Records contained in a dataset
☆ ☆ ☆ ☆

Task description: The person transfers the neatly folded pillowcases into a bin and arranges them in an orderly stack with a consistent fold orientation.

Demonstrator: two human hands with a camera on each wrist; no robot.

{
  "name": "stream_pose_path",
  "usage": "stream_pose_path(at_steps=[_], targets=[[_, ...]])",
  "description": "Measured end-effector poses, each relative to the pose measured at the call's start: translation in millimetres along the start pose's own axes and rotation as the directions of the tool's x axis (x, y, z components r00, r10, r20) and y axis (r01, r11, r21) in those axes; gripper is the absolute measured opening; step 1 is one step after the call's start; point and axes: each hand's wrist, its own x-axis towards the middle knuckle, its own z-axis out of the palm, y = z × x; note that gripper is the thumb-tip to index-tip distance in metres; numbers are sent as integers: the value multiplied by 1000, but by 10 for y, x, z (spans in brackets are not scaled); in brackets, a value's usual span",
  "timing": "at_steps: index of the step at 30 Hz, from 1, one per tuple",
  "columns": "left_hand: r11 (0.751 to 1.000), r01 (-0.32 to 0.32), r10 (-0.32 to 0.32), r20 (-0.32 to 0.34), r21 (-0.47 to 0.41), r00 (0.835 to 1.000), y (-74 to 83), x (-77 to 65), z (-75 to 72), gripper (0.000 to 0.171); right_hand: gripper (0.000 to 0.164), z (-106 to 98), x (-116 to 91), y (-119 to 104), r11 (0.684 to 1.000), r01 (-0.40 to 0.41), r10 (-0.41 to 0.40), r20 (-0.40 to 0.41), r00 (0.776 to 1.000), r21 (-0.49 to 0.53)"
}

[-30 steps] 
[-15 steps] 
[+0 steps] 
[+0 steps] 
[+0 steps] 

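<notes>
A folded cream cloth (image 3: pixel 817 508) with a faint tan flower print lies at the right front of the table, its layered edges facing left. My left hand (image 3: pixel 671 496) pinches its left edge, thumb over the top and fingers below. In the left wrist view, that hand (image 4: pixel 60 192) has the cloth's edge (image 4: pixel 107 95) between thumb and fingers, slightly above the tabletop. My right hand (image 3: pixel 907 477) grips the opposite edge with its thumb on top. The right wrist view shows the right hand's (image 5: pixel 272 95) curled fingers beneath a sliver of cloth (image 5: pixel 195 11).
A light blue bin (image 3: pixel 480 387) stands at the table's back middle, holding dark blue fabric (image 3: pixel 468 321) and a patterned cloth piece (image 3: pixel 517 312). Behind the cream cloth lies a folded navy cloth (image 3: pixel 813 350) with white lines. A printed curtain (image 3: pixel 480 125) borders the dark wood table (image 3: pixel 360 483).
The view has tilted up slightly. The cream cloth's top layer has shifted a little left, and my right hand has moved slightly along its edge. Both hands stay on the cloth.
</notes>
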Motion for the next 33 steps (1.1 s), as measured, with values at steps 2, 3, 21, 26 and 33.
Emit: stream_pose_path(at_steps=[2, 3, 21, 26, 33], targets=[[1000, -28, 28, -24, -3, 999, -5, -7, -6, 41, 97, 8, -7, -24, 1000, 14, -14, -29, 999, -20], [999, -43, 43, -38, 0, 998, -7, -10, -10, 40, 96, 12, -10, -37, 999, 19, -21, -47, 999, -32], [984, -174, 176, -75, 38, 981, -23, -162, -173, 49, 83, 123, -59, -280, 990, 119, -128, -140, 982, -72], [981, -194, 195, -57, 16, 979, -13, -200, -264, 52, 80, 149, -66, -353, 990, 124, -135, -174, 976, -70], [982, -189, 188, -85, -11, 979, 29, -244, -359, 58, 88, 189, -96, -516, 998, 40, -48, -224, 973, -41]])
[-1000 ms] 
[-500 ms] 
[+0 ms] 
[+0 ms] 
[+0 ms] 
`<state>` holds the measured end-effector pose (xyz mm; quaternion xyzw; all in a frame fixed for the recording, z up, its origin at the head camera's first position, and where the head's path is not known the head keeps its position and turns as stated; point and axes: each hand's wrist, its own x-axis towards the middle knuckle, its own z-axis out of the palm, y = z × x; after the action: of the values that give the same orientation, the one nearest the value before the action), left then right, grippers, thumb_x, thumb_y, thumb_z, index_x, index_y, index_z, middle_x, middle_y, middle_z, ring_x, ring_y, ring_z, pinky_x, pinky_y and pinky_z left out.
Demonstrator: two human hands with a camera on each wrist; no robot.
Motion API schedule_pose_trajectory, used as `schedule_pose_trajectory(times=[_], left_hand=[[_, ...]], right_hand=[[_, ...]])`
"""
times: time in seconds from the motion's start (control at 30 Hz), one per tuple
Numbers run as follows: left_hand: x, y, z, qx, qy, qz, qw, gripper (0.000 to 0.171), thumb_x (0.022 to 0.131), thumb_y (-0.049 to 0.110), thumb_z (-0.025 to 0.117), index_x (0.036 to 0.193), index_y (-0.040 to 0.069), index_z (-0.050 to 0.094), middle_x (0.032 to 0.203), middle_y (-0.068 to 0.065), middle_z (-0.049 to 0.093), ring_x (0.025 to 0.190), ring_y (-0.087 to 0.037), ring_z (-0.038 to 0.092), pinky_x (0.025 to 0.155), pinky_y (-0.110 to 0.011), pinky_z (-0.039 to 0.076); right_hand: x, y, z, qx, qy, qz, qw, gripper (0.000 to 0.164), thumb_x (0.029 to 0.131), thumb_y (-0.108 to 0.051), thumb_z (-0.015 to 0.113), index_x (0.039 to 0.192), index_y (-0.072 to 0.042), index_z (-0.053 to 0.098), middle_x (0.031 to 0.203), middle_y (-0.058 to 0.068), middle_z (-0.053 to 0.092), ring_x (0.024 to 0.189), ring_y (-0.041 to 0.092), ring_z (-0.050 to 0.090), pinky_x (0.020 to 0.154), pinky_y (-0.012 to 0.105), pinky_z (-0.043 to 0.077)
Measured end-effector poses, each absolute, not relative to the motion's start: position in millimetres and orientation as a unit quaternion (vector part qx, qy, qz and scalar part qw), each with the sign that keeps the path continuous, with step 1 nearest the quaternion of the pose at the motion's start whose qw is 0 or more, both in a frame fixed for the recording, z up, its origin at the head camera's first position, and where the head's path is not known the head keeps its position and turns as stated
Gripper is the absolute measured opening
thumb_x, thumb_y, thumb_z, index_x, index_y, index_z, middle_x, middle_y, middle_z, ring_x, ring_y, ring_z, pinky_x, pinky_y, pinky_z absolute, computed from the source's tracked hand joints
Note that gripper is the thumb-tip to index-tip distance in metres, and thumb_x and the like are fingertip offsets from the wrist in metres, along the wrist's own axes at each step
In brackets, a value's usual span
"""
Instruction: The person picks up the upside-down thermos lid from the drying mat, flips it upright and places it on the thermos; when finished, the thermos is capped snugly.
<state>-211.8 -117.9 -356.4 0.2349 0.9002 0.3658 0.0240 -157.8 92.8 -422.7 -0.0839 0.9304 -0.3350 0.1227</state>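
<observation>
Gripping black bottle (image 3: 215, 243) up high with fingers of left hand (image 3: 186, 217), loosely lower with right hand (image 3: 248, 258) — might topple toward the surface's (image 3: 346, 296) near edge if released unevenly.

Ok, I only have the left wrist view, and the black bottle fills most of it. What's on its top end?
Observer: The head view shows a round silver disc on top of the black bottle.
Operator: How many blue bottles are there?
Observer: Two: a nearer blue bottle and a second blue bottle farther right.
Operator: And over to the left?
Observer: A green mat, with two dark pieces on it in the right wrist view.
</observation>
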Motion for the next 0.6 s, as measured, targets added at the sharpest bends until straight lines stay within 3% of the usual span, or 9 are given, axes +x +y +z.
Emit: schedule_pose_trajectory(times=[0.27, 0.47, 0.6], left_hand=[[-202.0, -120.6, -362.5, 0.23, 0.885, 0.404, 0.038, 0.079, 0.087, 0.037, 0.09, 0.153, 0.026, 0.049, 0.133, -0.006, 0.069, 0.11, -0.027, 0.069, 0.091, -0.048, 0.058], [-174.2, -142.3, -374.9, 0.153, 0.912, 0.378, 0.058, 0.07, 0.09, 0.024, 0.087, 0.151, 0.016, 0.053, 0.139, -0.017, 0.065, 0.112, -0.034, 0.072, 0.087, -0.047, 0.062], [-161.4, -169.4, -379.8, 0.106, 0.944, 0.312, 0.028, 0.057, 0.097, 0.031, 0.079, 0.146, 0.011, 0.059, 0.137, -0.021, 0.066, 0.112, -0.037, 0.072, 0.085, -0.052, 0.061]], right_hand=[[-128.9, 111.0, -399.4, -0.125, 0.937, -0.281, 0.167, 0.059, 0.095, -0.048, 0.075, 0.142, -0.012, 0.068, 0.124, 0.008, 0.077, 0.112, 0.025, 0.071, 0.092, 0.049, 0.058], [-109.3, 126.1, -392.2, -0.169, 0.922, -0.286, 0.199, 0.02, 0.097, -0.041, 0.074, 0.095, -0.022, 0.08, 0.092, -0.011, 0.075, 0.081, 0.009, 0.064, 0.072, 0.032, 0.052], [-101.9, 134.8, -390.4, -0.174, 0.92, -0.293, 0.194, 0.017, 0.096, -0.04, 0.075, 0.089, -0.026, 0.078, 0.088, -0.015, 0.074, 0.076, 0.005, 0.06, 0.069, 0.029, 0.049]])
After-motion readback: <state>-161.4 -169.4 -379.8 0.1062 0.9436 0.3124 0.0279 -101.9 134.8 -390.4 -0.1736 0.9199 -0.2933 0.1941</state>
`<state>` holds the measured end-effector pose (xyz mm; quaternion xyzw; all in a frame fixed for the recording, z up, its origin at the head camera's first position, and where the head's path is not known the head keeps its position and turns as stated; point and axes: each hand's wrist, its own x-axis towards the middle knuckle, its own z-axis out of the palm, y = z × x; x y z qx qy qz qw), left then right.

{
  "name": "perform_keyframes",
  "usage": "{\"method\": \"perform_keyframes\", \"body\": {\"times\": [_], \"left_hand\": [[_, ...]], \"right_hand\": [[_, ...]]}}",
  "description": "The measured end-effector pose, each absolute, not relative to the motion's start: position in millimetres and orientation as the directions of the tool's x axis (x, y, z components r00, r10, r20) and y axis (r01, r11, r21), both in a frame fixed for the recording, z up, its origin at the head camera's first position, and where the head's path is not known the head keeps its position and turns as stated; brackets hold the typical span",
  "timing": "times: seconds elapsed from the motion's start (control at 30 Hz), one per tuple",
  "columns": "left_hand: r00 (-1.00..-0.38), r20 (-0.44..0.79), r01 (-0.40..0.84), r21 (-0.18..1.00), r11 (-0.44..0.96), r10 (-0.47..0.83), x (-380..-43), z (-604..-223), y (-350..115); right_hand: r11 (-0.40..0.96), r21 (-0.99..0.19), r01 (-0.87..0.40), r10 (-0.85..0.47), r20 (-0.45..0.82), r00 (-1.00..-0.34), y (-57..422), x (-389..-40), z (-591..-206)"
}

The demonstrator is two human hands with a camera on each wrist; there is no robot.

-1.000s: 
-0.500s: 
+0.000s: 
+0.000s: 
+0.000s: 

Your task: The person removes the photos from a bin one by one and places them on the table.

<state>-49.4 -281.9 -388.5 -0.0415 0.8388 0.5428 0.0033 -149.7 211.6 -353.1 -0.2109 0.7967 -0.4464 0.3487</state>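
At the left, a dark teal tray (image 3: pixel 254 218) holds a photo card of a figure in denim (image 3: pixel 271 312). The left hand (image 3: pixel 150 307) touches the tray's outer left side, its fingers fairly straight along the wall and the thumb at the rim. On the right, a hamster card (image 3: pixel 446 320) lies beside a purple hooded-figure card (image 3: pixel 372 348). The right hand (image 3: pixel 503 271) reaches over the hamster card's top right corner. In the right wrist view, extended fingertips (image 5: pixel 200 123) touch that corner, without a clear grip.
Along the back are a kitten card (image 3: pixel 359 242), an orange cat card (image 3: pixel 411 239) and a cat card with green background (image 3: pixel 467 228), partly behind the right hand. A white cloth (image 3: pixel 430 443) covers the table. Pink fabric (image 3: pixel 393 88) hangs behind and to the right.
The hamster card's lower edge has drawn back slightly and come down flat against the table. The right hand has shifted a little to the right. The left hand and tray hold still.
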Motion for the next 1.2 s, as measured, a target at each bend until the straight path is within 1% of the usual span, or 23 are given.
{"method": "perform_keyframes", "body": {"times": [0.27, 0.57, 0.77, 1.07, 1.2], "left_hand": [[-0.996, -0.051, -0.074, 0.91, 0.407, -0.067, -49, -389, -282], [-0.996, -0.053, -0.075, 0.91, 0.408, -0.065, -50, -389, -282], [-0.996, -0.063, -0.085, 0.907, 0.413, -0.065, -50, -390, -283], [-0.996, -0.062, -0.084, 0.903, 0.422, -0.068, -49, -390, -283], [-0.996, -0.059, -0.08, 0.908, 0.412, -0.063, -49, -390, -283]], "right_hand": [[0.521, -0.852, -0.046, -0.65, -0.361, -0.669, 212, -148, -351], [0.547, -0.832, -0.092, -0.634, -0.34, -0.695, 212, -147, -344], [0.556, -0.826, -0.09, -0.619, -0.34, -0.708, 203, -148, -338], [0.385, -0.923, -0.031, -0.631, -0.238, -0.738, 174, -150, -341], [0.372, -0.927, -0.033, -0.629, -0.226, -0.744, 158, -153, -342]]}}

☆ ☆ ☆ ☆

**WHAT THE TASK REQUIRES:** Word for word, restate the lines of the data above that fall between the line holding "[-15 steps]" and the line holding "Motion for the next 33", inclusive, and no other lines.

**ANSWER TO THE PROBLEM:**
[-15 steps] 
[+0 steps] 
[+0 steps] 
[+0 steps] 

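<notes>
A folded cream cloth (image 3: pixel 817 508) with a faint tan flower print lies at the right front of the table, its layered edges facing left. My left hand (image 3: pixel 671 496) pinches its left edge, thumb over the top and fingers below. In the left wrist view, that hand (image 4: pixel 60 192) has the cloth's edge (image 4: pixel 107 95) between thumb and fingers, slightly above the tabletop. My right hand (image 3: pixel 907 477) grips the opposite edge with its thumb on top. The right wrist view shows the right hand's (image 5: pixel 272 95) curled fingers beneath a sliver of cloth (image 5: pixel 195 11).
A light blue bin (image 3: pixel 480 387) stands at the table's back middle, holding dark blue fabric (image 3: pixel 468 321) and a patterned cloth piece (image 3: pixel 517 312). Behind the cream cloth lies a folded navy cloth (image 3: pixel 813 350) with white lines. A printed curtain (image 3: pixel 480 125) borders the dark wood table (image 3: pixel 360 483).
The view has tilted up slightly. The cream cloth's top layer has shifted a little left, and my right hand has moved slightly along its edge. Both hands stay on the cloth.
</notes>
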Motion for the next 33 steps (1.1 s), as measured, with values at steps 2, 3, 21, 26 and 33.

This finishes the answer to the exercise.